**Problem statement:** Below are some records; output exactly the lines from the line with "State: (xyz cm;" to the line with "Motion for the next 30", both ends kept, and nothing more.

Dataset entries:
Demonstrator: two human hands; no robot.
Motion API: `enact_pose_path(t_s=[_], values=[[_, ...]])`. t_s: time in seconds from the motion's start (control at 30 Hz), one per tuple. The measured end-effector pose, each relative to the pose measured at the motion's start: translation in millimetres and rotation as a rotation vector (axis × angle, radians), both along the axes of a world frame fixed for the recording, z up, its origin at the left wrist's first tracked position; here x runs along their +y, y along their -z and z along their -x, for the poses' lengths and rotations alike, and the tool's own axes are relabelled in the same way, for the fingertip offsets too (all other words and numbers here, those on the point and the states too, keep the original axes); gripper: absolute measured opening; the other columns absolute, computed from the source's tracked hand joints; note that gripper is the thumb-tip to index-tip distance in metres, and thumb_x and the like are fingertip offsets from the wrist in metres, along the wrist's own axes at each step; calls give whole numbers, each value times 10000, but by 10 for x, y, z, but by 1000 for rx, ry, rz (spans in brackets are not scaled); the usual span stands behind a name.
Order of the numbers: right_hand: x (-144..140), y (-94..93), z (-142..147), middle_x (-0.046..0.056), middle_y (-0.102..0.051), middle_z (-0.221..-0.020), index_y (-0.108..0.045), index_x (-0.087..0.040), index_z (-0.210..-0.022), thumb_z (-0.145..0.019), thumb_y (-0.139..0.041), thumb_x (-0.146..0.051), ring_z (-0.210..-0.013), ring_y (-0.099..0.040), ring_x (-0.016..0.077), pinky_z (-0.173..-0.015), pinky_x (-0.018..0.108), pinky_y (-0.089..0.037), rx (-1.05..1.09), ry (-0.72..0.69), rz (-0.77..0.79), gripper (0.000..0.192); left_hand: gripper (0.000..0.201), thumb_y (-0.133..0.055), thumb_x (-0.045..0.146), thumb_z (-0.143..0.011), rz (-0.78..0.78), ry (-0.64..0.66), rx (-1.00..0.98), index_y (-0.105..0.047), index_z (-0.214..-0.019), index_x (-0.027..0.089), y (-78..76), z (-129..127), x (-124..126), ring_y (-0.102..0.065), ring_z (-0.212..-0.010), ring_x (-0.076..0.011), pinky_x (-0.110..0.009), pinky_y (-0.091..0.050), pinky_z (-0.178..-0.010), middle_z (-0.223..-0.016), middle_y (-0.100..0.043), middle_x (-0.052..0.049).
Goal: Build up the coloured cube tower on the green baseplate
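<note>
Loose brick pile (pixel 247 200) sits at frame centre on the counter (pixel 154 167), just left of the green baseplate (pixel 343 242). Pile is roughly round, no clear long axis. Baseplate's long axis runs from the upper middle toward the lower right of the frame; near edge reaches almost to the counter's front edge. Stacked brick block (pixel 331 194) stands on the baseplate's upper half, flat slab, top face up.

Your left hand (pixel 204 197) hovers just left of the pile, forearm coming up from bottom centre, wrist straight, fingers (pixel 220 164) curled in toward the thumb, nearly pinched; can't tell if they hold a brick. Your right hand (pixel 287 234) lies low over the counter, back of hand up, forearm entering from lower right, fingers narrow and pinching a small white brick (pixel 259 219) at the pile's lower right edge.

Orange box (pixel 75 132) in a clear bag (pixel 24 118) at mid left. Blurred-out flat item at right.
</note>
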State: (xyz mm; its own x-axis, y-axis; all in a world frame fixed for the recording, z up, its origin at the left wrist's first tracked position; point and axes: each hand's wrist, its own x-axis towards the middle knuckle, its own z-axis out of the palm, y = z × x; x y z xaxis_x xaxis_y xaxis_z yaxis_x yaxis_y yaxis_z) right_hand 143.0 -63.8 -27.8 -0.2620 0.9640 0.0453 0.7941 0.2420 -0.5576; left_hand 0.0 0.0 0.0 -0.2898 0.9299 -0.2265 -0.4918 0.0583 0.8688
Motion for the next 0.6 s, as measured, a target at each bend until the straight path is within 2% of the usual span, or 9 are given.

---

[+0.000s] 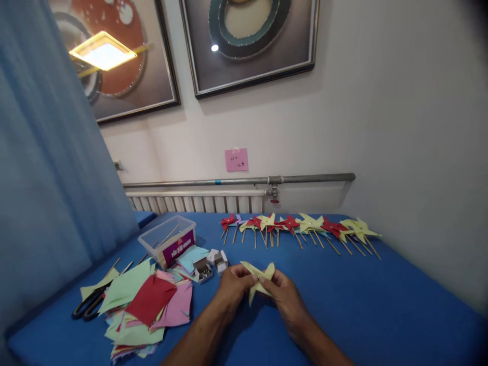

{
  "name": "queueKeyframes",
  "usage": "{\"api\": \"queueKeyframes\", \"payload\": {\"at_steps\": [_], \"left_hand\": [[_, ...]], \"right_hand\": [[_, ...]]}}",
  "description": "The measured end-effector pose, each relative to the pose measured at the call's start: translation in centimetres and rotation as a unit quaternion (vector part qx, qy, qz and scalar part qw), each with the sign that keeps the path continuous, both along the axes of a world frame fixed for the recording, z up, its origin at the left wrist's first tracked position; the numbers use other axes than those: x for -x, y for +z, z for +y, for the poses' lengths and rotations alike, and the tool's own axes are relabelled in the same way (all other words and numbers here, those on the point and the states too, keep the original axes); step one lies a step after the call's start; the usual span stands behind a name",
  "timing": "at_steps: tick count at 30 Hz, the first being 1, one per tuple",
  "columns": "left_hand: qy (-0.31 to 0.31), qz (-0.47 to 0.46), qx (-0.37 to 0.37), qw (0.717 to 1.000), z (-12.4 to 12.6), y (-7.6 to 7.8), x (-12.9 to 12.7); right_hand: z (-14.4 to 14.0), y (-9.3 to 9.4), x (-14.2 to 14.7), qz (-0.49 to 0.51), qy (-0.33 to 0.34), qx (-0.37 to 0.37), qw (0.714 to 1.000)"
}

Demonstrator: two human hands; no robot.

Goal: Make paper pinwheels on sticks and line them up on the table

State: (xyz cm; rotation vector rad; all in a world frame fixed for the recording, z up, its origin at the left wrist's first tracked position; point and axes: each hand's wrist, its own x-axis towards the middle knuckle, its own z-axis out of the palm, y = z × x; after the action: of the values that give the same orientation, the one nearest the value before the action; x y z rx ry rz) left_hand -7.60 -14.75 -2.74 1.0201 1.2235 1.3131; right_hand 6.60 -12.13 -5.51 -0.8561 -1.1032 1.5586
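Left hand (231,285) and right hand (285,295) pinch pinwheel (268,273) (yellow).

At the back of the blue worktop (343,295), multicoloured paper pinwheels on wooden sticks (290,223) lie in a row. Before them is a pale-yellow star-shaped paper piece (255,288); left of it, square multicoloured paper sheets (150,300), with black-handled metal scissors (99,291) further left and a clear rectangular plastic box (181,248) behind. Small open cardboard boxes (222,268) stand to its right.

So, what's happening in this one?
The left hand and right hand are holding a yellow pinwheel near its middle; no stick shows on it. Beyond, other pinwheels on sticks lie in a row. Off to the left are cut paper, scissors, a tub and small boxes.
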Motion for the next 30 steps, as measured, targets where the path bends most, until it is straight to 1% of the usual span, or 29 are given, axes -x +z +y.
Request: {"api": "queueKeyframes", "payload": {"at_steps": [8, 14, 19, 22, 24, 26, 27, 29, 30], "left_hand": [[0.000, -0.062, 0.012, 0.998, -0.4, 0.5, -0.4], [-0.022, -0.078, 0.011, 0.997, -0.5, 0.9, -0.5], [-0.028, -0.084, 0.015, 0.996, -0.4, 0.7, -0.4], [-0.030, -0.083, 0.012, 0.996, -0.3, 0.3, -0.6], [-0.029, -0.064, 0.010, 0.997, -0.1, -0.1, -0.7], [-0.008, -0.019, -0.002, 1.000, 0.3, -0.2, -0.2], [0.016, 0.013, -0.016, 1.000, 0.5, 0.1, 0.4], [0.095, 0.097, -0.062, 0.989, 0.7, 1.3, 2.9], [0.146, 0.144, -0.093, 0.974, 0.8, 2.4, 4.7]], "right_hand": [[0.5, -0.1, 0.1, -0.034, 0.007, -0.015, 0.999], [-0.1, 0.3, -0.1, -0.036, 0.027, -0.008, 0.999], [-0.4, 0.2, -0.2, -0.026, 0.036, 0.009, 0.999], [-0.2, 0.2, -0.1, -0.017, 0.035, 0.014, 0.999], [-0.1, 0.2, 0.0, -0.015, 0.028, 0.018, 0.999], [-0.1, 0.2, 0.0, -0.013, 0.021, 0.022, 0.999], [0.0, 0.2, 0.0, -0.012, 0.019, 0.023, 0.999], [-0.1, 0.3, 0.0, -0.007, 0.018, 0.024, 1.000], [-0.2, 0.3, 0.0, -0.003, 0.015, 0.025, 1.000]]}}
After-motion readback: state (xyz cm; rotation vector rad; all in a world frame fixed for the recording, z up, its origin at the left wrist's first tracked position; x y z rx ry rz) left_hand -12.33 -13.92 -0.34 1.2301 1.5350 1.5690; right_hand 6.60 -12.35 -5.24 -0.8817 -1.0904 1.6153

**Task solution:**
State: (xyz cm; rotation vector rad; all in a world frame fixed for the recording, z up, its origin at the left wrist's first tracked position; point and axes: each hand's wrist, its own x-axis towards the middle knuckle, its own z-axis out of the palm, y = z × x; after the action: of the values that give the same orientation, the one nearest the value before the action; x y z rx ry rz) left_hand -7.60 -14.75 -2.74 1.0201 1.2235 1.3131; right_hand 6.60 -12.13 -5.51 -0.8561 -1.1032 1.5586
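Left hand (231,285) and right hand (285,295) pinch pinwheel (268,273) (yellow).

At the back of the blue worktop (343,295), multicoloured paper pinwheels on wooden sticks (290,223) lie in a row. Before them is a pale-yellow star-shaped paper piece (255,288); left of it, square multicoloured paper sheets (150,300), with black-handled metal scissors (99,291) further left and a clear rectangular plastic box (181,248) behind. Small open cardboard boxes (222,268) stand to its right.

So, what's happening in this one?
The left hand and right hand are holding a yellow pinwheel near its middle; no stick shows on it. Beyond, other pinwheels on sticks lie in a row. Off to the left are cut paper, scissors, a tub and small boxes.
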Motion for the next 30 steps, as measured, targets where the path bends most, until it is straight to 1% of the usual span, or 29 are given, axes -x +z +y.

What has been written here completes the answer.